# WORK TO BE COMPLETED:
Every line below from the one with "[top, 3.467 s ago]" through the one with "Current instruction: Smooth" is to be repeated exactly, with no picture among them.

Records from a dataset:
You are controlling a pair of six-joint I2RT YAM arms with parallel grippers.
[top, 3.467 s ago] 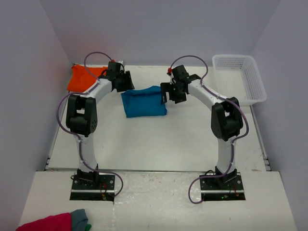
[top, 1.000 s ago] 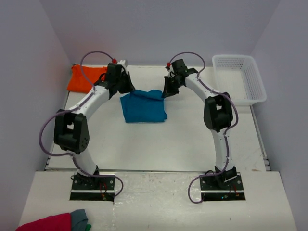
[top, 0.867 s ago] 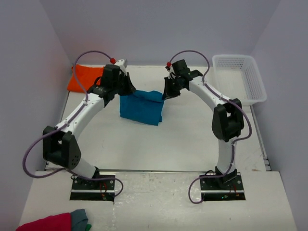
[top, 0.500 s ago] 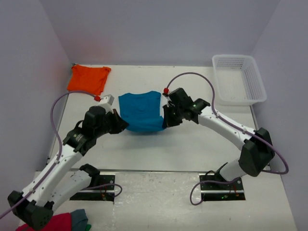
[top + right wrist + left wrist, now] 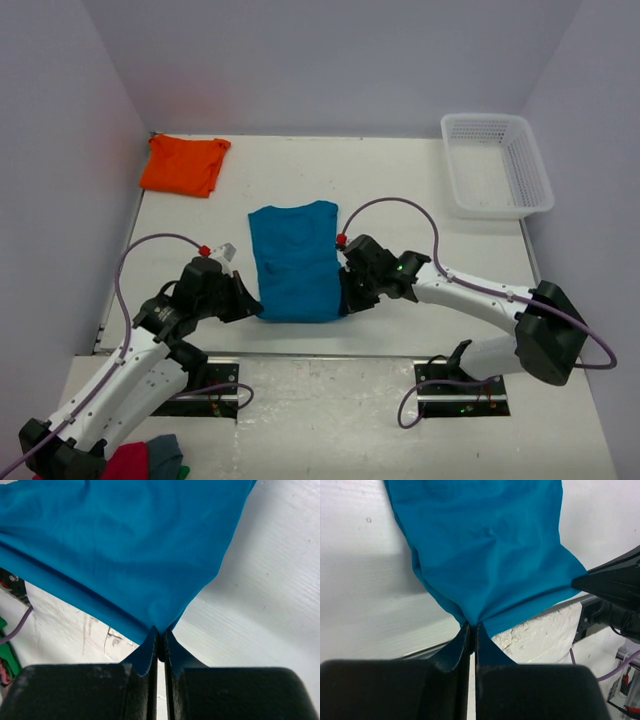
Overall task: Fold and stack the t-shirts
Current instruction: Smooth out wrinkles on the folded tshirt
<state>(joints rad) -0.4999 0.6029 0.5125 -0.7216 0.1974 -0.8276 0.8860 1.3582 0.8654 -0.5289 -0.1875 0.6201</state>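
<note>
The teal-blue t-shirt (image 5: pixel 294 258) lies stretched lengthwise on the table, its near hem at the table's front edge. My left gripper (image 5: pixel 256 306) is shut on the near left corner of that tee (image 5: pixel 485 555). The near right corner of the same tee (image 5: pixel 125 545) is pinched in my right gripper (image 5: pixel 342 302), also shut. Between the two grippers the hem is pulled taut. The orange t-shirt (image 5: pixel 184 164) lies folded at the far left corner, away from both grippers.
A white plastic basket (image 5: pixel 497 165) stands at the far right. A crimson-pink cloth (image 5: pixel 125 466) and a grey cloth (image 5: pixel 166 455) lie on the near shelf at bottom left. The table's front edge (image 5: pixel 400 353) runs just below the grippers.
Both arms have drawn the teal-blue tee from the far middle toward the near edge, spreading it out long and flat. The orange tee, earlier partly hidden by the left arm, is in full view.
</note>
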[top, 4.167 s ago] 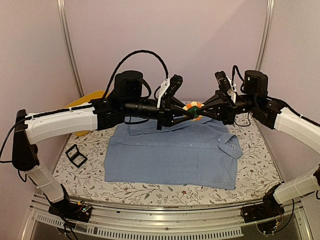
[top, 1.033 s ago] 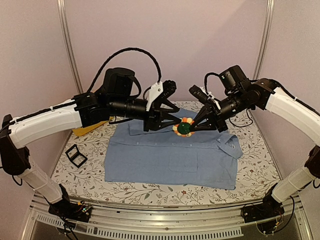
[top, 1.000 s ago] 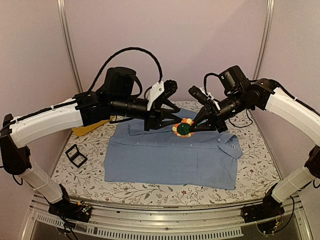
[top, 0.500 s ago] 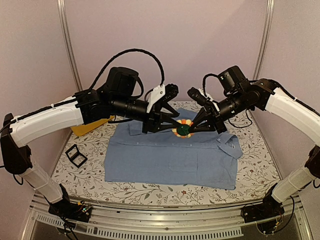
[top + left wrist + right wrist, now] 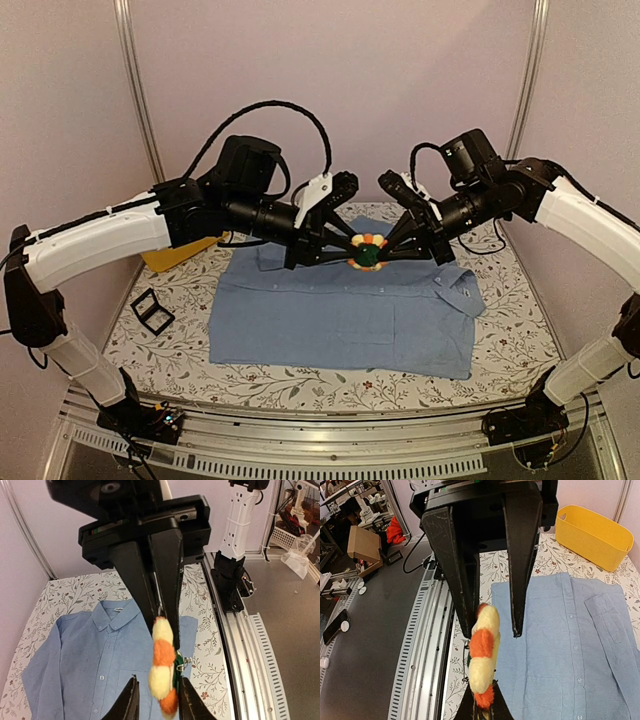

# RESPONSE AREA:
[top, 3.467 s ago] 
[top, 1.000 s ago] 
[top, 0.867 s ago] 
[top, 0.500 s ago] 
[top + right wrist + left wrist, now] 
Overall task: Fold and stack the t-shirts
Current instruction: Smooth out wrinkles on the folded tshirt

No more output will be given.